## [REQUIRED WORK]
Report only how many lines below include "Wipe".

## [MATERIALS PROVIDED]

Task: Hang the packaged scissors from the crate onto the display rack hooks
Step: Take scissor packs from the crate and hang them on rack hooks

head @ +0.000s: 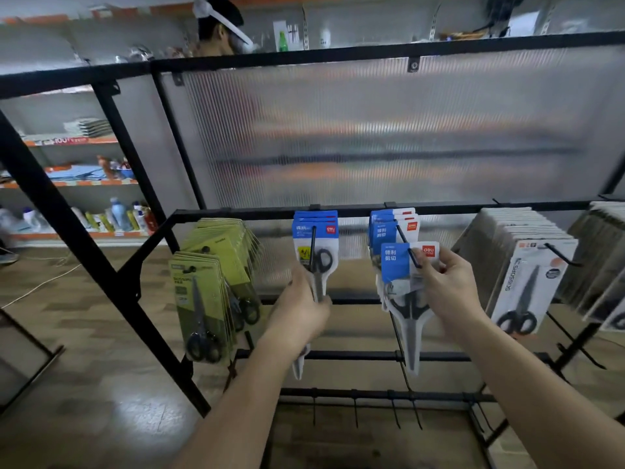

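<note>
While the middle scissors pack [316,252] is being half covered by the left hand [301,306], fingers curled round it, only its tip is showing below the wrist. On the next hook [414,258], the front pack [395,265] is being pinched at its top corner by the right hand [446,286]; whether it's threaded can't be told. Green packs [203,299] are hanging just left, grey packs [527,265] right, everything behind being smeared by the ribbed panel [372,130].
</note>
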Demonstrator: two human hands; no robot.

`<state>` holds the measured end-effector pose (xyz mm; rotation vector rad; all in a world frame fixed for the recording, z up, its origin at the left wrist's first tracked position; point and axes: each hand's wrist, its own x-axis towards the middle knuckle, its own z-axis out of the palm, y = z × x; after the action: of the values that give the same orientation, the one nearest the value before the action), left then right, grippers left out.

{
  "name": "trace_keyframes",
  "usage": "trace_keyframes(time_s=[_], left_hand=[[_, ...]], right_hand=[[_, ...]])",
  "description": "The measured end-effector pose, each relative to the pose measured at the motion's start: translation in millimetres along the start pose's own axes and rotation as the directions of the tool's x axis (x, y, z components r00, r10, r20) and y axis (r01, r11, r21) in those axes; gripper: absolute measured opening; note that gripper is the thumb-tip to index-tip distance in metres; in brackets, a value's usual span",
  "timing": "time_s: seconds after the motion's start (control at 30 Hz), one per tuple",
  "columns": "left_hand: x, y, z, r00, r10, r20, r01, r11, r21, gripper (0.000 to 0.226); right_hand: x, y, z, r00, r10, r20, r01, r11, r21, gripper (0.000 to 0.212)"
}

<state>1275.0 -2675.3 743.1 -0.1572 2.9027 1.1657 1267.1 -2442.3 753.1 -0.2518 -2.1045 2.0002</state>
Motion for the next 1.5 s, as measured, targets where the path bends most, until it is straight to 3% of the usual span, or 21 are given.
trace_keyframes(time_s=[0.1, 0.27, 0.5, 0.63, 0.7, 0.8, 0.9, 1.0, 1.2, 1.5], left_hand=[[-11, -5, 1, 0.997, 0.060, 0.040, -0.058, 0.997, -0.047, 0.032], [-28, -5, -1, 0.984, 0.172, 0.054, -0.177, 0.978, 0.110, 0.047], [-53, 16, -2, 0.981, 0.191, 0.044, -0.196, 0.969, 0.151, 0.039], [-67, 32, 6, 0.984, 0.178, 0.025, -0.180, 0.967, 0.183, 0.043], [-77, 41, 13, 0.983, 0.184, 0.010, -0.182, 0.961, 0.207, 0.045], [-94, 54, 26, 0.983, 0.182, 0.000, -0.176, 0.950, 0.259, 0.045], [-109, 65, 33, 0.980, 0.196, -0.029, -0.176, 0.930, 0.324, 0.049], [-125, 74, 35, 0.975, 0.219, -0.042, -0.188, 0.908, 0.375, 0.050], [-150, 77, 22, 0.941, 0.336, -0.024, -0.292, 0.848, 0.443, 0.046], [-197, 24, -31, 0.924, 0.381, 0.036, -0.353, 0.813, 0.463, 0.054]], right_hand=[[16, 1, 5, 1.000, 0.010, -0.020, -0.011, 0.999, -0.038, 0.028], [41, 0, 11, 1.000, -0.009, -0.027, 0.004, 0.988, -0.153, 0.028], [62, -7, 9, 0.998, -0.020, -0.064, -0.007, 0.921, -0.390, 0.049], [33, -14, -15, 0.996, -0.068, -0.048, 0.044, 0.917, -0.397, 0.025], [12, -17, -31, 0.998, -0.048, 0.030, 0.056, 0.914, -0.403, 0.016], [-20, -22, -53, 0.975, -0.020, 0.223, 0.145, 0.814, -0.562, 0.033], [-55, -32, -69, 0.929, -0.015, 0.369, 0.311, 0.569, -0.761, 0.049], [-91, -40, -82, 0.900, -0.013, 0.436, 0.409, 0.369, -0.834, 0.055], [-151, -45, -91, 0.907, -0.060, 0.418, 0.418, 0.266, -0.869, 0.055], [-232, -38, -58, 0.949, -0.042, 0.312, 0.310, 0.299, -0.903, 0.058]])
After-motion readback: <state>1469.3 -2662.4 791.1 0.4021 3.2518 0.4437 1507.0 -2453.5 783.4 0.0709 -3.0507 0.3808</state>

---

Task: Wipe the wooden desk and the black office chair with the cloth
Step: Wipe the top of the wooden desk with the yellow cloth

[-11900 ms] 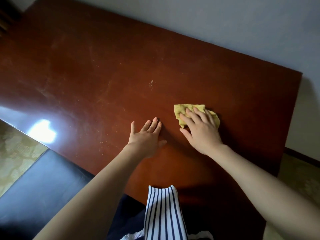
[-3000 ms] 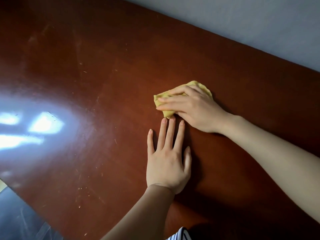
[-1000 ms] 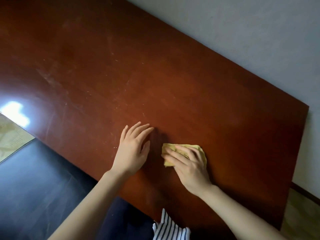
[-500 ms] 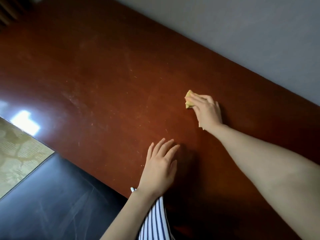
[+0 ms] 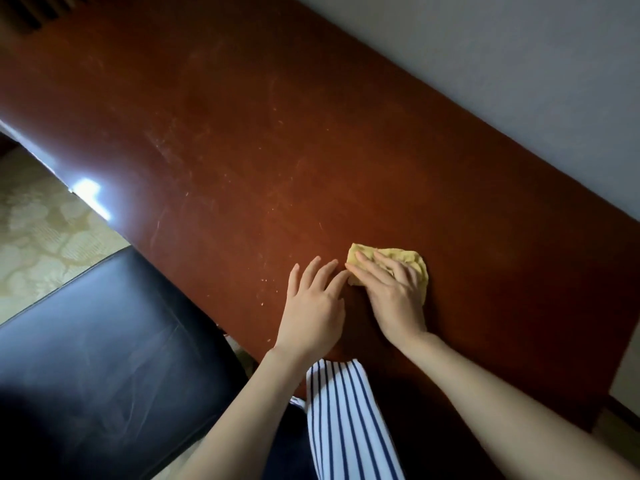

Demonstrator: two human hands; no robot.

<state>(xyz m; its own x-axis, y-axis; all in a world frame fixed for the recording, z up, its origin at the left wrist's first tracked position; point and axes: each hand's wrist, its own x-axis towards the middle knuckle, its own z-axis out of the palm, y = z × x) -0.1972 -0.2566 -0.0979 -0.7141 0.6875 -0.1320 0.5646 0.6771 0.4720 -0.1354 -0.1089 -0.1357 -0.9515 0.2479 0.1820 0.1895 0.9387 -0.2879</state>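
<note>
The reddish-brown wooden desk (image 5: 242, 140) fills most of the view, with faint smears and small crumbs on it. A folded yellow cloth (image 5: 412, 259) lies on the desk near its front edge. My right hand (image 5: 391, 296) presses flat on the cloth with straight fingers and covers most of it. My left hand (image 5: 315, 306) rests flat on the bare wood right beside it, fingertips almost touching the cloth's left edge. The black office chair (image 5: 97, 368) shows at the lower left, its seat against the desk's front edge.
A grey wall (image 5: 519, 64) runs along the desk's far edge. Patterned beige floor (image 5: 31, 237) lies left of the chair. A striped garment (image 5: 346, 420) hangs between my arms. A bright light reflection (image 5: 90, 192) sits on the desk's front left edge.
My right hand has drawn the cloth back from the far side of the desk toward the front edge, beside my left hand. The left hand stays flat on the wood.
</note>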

## [SOLUTION TO THE EXERCISE]
2